> _Directions_:
Take every line from the data that has the word "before" in it.
-- Available data follows --
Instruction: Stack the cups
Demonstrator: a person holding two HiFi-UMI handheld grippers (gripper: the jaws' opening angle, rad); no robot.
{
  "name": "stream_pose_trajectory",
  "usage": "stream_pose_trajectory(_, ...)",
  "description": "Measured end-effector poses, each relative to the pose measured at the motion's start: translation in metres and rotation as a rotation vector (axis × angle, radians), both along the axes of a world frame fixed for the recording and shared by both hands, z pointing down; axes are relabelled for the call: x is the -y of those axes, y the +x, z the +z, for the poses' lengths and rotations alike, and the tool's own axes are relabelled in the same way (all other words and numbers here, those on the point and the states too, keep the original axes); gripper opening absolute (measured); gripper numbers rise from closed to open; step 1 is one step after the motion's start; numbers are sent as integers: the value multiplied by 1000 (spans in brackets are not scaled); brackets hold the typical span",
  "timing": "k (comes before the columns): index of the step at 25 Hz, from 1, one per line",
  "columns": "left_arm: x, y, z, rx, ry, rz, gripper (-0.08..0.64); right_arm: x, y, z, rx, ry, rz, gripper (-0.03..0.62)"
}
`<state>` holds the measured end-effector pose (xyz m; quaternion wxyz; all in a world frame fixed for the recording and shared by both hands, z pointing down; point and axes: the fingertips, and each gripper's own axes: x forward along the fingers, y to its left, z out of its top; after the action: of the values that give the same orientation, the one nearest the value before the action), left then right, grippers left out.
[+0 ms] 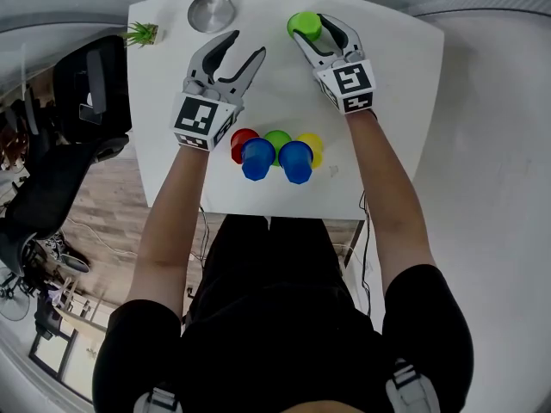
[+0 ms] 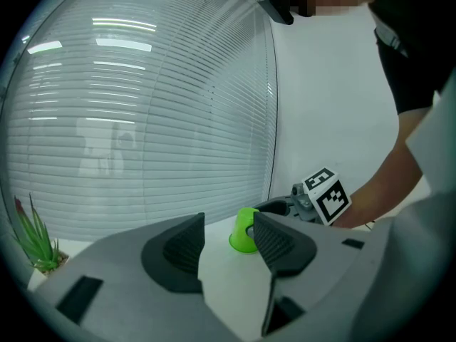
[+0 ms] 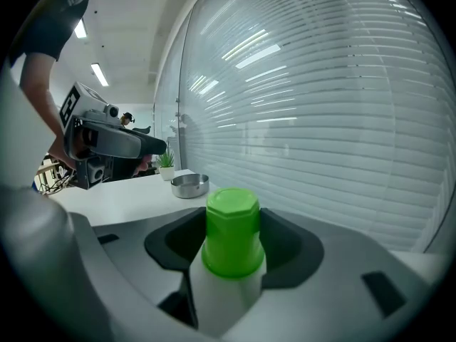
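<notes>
Now, right gripper (image 1: 317,26): its two jaws are partly closed around the light green cup (image 3: 232,226). The pads look to press on both of its sides.
Cup's way up: upside down, with the flat bottom on top and the wide mouth on the white table (image 1: 396,101). Its long line goes straight up.
Cup's place: on the far side of the table from the bunch of cups (image 1: 275,151), well apart from it and a bit to its right.
Nearer hand: the right one, which already has the cup.
Right arm: stretched out long past the bunch of cups, with the gripper tipped a little down.
Left gripper (image 1: 246,43): jaws apart, nothing in them. It hangs beyond the bunch of cups, a bit to its left.
Left arm: reaches out past the left side of the bunch of cups.
Bunch of cups: two blue, one red, one green and one yellow, all close together at the table edge next to the person.
Next move, I think: lift the light green cup and bring it back to the bunch of cups, keeping it straight.
Other things: a metal bowl (image 1: 211,11) and a little plant (image 1: 142,33), far off to the left of the bunch of cups.
</notes>
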<state>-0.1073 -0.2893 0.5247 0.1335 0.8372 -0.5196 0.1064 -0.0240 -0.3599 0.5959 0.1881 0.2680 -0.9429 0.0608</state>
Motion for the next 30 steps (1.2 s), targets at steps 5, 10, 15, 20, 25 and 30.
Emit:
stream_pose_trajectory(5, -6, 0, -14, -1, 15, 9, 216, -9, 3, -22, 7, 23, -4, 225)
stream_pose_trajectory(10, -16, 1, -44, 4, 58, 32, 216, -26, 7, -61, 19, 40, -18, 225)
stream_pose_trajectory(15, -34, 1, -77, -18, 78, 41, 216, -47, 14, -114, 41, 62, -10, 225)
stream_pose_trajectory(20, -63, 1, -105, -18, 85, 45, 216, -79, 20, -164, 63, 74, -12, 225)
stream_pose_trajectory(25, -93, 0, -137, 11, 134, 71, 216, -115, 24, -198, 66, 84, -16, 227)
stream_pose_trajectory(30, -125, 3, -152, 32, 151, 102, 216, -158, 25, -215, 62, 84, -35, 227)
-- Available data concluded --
> _The answer_:
  "timing": "k (comes before the columns): index of the step at 25 Hz, from 1, one per line",
`<state>` holds the measured end-effector pose (xyz m; quaternion wxyz; all in a world frame fixed for the recording and shared by both hands, z pointing down; point and axes: the fingertips, and each gripper's own axes: x forward along the fingers, y to its left, z out of its top; after the action: of the values that give the same orientation, the one nearest the value before the action), left then right, grippers left out.

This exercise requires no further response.